I did some digging in Jenness’s writing, particularly The Northern D’Entrecasteaux and Language, Mythology and Songs of Bwaidoga, to try and get a better understanding of the song’s lyrics and meaning, but all I really know about it is that it’s a dance song where singers are arranged in parallel rows.
I joined a Goodenough Islanders Facebook group to ask if anyone knew about the song and to express my gratitude for having the opportunity to use it. Apart from a couple of likes there was no response, but by joining the group I learned that the people of Goodenough were struggling with the impact of foreign mining and logging companies working on the island. Perhaps this random question of mine on a page for Goodenough Islanders could have been perceived as another outsider’s demand on the islanders?
This piece is an attempt to grapple with the positionality of an outsider speaking on behalf of the people who know their island and ecology best.
Initially, though, I had been inspired to create an aural representation of the landscape of the island. The geography of the island is striking, and the landscape is dominant in the myths of origin documented by Jenness at the time this recording was made. The island is described as having a coastal belt of reefs, grasslands and swamps contrasted with Mount Vineuo (also known as Mount Oiautukekea), which rises dramatically to over 2500 meters above sea level and is covered in more dense forest.
I used the Kadede song in Jenness’s recording in different ways throughout this piece; a time-stretched version of the song runs throughout, a sampled section was pitched down to create a deeper ‘muddy’ sound, a slice of a particular microtonal singing section was stretched and looped, and later on, the original piece is left to play alongside another sampled section on a loop with added echo. Echo has been used here a lot, both to generate a feeling of memories resurfacing and to give a sense that the voices are echoing off the mountainside.
Realising that I wanted voices from Goodenough to be central to the piece, I started using sections of news reports to create a dialogue: on the one hand, the leader of the opposition and member for Kiriwina Goodenough, Douglad Tomuriesa, demanding local involvement with decision-making around mining, and on the other Papua New Guinea’s Prime Minister James Marape promising the people of Goodenough their rights to the land but also advocating for mining and its importance for the country’s economy. The powerful voice of Dorothy Tubu from Karapi Village from West New Britain on PNG expresses anger at the greed of the Malaysian logging company, asking “and what are they doing for us?”. The extra processing and glitching I added to these sections were an attempt to provoke critical reflection on the perspectives of outsiders (like those of anthropologists, a mining company or a sound artist) who impose their own worldviews on the people of the island.
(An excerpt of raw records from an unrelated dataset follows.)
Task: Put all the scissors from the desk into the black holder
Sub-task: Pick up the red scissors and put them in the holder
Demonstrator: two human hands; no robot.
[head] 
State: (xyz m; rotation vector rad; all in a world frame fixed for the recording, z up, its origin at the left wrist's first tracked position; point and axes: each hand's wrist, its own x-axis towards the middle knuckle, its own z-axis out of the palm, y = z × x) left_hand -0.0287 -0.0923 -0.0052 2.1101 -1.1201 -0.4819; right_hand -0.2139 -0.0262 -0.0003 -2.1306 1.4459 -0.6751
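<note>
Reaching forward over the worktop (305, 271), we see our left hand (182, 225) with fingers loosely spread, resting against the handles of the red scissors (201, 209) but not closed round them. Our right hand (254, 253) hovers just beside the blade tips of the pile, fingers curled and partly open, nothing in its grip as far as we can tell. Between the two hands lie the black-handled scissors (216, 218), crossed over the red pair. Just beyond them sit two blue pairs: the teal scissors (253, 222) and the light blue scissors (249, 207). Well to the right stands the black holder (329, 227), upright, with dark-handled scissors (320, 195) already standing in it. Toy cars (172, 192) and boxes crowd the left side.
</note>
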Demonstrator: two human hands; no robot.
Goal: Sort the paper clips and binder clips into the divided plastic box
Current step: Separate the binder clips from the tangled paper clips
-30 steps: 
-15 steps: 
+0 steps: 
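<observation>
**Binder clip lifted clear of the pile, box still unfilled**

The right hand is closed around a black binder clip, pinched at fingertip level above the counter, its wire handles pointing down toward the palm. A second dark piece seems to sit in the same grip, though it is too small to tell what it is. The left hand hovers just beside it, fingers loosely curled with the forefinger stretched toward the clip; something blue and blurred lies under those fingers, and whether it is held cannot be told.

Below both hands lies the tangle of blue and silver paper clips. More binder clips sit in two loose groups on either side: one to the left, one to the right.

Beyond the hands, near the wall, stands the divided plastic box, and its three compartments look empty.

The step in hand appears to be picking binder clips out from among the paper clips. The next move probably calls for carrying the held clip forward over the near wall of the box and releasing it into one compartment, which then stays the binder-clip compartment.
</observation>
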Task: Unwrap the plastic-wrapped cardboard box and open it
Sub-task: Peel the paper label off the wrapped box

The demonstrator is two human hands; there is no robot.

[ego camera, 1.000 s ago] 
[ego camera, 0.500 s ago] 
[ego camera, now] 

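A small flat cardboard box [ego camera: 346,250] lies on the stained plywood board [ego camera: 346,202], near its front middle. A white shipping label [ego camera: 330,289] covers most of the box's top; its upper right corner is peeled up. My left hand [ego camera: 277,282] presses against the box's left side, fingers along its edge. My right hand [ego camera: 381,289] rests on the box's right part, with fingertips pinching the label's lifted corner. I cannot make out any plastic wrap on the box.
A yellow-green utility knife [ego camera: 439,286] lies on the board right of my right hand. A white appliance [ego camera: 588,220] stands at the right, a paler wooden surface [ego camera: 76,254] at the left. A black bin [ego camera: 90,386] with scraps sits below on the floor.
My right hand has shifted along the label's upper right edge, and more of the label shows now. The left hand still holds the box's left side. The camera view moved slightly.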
I also added recordings of myself digging in the garden: one sample was used as a kick to suggest the mechanical sounds of mining and logging while a less processed digging sound represents the significance of agriculture in the culture of the island. I was attempting to further evoke the debates I’ve observed around the future of the island and its natural environment: will it be in ecological harmony achieved through sustainable agriculture or in the exploitation and extraction of natural resources for profit?
Additional sounds from:
Front Line Pacific – Malaysian Loggers Destroying Papua New Guinea Forest 23.10.2025 https://www.facebook.com/watch/?v=676039632219606 Last accessed 20.12.25
EMTV Online – Goodenough Gold 20.11.2025 http://youtube.com/watch?v=Vw_EEciQTzI&t=52s Last accessed 20.12.2025
"Bwaidogan kadede": a dance song reimagined by laura dymphna.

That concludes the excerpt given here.